Here's the general situation. You have two variables, x and y, and two
relationships between them. One relationship says that y increases when
x increases, and the other says that x decreases when y increases. A
graph of the two relationships would be like this:
White | *
># *
> # *
> # *
Y | # *
> #*
> * #
> * #
> * A # B
Black | * #
···
---------------------------#---
Cold X Hot
In Lovelock's Daisyworld, the predominant color of the daisies tends
toward white when the temperature of the planet rises (line A), and the
temperature of the planet falls as the population of daisies covering it
becomes more white -- more reflective of sunlight (line B). The
equilibrium temperature occurs where these two lines cross.
This is the usual marble-in-a-bowl sort of equilibrium process involving
two reciprocal relationships that people think of when they equate
feedback control and equilbrium. It is technically a negative feedback
situation, so the system as a whole is a rudimentary control system.
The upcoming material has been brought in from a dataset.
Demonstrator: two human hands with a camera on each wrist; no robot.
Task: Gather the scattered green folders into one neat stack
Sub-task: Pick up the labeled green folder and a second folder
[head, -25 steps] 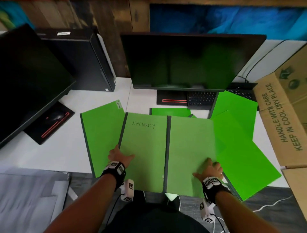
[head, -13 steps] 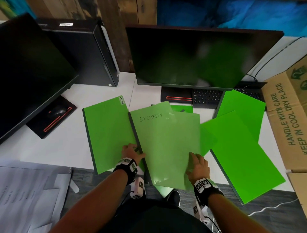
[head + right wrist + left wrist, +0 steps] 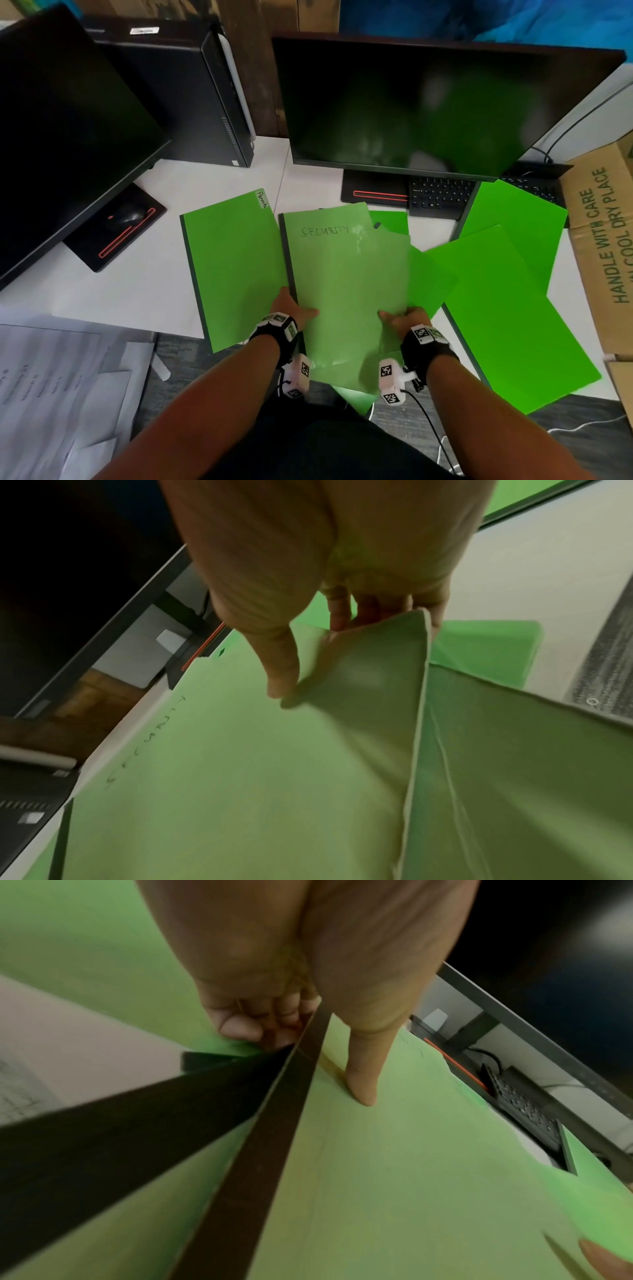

So, you ask, how would a non-rudimentary control system look? Like this:
ref
White | | * * *
># |* A
> # B |
> # *
Y | # |
> #
> * #
> > #
> > # B
Black | A *| #
-*--*--*----|--------------#---
Cold X Hot
The only difference here is that as temperature rises, there is at first
only a slow shift from black daisies toward white daisies, and at a
specific temperature there is a very rapid shift, which reaches a limit
(all white) very quickly. Most of the shift takes place in a very narrow
band of temperatures centered on the vertical line labeled "ref". That
line, of course, indicates the reference level of the control system.
The other line, B, which indicates the effect of reflectivity on the
planetary temperature, is the same as before, fixed by physical laws.
The equilibrium temperature will still be the temperature at which the
curves intersect.
In the first diagram, a movement of either line parallel to the X axis
would shift the equilibrium temperature by about the same amount. But in
the second diagram, a lateral shift of the B curve representing the
physical effect of reflectivity on temperature would have almost no
effect on temperature until it became extreme, whereas a lateral shift
in the A curve would have an effect on the temperature essentially equal
to the amount of the lateral shift. What would such lateral shifts
represent?
For the B curve, a lateral shift to the right would indicate that for
any given reflectivity, the temperature would be higher by the amount of
the shift. This might happen, for example, if the Sun got hotter. In the
first diagram, this would mean that the planet gets hotter in
proportion.
For the B curve, a lateral shift to the right would mean that the
reference temperature increases (the temperature where the slope of the
A curve is maximum). This would imply a shift in the internal response
of the daisy population, so the change from black to white occurs at a
higher temperature.
In the first diagram, the rudimentary control system, the rise in
temperature would be about equal, whichever line was shifted to the
right. In the second diagram, with a good control system, the
predominant effect on temperature is due to the shift in the A curve to
the right or left, while shifts in the B curve by the same amount to the
right or left have an effect limited to the range near the reference
level.
This is another way to express what I have called "the assymetry of
control." Qualitatively, it is true that temperature affects the color
of daisies and the color of daisies affects the temperature. But it is
not correct to say that temperature affects the color of daisies JUST AS
the color of daisies affects the temperature. The effects are far from
being similar. A change in the property of the daisies that shifts the
reference level has a far larger effect on temperature than does the
effect of a change in the Sun's brightness which causes the B-curve to
shift to the right or left. Qualitatively, we can say that the daisy
population controls the temperature and the Sun does not.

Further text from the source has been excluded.